Pocos estadounidenses a principios del siglo XXI desconocen que el padre fundador y tercer presidente de los Estados Unidos, Thomas Jefferson, probablemente tuvo una relación íntima a largo plazo con su esclava, Sally Hemings, que tuvo varios hijos. El periodista James Callender, el principal enemigo político de Jefferson, publicó por primera vez las acusaciones del asunto ante una audiencia masiva en 1802, pero los vecinos cercanos a la casa de Jefferson en Monticello habían estado al tanto de esos rumores desde hacía mucho tiempo. Si bien la naturaleza de la relación continúa siendo debatida por historiadores, científicos y laicos, la verdad más amplia es que la supuesta relación de Jefferson con Hemings no fue un episodio aislado o incluso inusual en los primeros esclavos del sur de Estados Unidos.

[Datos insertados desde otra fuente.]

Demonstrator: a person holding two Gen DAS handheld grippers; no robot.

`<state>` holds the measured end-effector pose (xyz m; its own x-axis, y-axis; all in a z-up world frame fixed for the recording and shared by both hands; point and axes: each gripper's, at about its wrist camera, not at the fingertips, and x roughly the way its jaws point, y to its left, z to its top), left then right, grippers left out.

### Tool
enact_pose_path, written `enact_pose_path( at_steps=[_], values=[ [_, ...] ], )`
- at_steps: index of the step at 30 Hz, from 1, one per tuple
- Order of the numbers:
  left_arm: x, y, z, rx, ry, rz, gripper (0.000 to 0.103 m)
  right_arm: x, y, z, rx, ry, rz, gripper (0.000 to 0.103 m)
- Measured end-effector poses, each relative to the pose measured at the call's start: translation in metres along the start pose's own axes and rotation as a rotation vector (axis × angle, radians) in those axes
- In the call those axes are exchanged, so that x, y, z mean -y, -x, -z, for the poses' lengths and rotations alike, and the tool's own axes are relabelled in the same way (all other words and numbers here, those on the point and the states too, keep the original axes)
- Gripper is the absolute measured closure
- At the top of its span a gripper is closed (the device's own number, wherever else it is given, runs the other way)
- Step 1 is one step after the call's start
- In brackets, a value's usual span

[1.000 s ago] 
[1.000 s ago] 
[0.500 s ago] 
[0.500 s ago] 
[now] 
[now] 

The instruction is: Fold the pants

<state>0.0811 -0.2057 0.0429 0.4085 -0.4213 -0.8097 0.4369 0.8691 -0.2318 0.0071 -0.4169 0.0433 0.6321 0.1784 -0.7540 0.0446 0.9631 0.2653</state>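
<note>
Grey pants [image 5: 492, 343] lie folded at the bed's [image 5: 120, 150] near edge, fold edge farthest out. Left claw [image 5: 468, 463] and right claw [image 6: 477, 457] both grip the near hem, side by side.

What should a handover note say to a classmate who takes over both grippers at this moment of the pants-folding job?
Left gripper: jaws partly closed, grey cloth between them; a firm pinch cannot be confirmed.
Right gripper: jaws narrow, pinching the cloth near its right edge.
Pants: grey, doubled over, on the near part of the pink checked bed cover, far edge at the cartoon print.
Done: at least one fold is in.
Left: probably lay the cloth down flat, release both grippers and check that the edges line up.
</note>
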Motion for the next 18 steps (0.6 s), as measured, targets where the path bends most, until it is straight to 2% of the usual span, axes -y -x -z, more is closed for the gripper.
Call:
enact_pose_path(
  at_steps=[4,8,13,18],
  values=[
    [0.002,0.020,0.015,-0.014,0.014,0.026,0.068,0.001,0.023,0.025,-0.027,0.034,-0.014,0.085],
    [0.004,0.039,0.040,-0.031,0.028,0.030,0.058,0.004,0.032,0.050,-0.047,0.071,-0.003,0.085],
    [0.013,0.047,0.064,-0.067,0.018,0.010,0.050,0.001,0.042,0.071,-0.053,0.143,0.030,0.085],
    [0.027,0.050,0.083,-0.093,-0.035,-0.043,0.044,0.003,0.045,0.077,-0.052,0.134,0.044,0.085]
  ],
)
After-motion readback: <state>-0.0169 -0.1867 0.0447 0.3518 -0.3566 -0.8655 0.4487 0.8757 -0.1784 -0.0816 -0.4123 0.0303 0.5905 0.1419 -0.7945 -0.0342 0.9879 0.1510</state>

Las relaciones sexuales entre amo y esclavo, que tomaron muchas formas, incluida la violación y otras formas de sexo no consensual, así como el concubinato amoroso y duradero, eran relativamente comunes.

No solo el sexo interracial era bastante común en los primeros Estados Unidos, sino que gran parte de la sociedad toleraba tácitamente, aunque a regañadientes, tales relaciones en sus comunidades. Si la pareja interracial ofensiva actuaba discretamente, sin hacer alarde de la relación tabú, no era raro que los sureños mirasen para otro lado, de la misma manera que los virginianos de principios de siglo parecían desconcertados por la rumoreada relación de Jefferson con uno de sus padres. esclavos. Este patrón está documentado a lo largo de los primeros años de América.

Si bien las relaciones sexuales entre hombres negros y mujeres blancas fueron menos comunes, no obstante ocurrieron con regularidad. Las relaciones sexuales de las mujeres blancas con esclavos fueron especialmente controladas en los Estados Unidos del siglo XIX, en gran medida debido a

se preocupa por el bienestar económico de la descendencia cuyos padres podrían ser esclavizados, pero también para reforzar la ficción de pureza racial que impregnaba gran parte de los primeros Estados Unidos, incluida la zona fuera del sur. Si bien se hicieron intentos esporádicos para prohibir el sexo interracial en el norte, la vigilancia nunca fue tan estricta como en el sur esclavo. Los padres esclavos obviamente no podían mantener a sus hijos mestizos. Sin embargo, las mujeres blancas, especialmente las de rango medio y pobre, tenían contacto frecuente con hombres de color, libres y esclavos. A veces trabajaban como sirvientes junto a esclavos. O a veces viajaban para hacer recados con poca o ninguna protección, lo que los hacía susceptibles de sufrir agresiones sexuales. Las mujeres blancas sin maridos o padres que las mantengan y sus familias pueden haber realizado trueques sexuales o intercambios con negros de forma ocasional o regular. Al igual que con las relaciones sexuales amo-esclavo, los vecinos sospechosos generalmente ignoraban tales actividades a menos que un embarazo o una acusación de violación obligaran a la comunidad a lidiar abiertamente con la relación.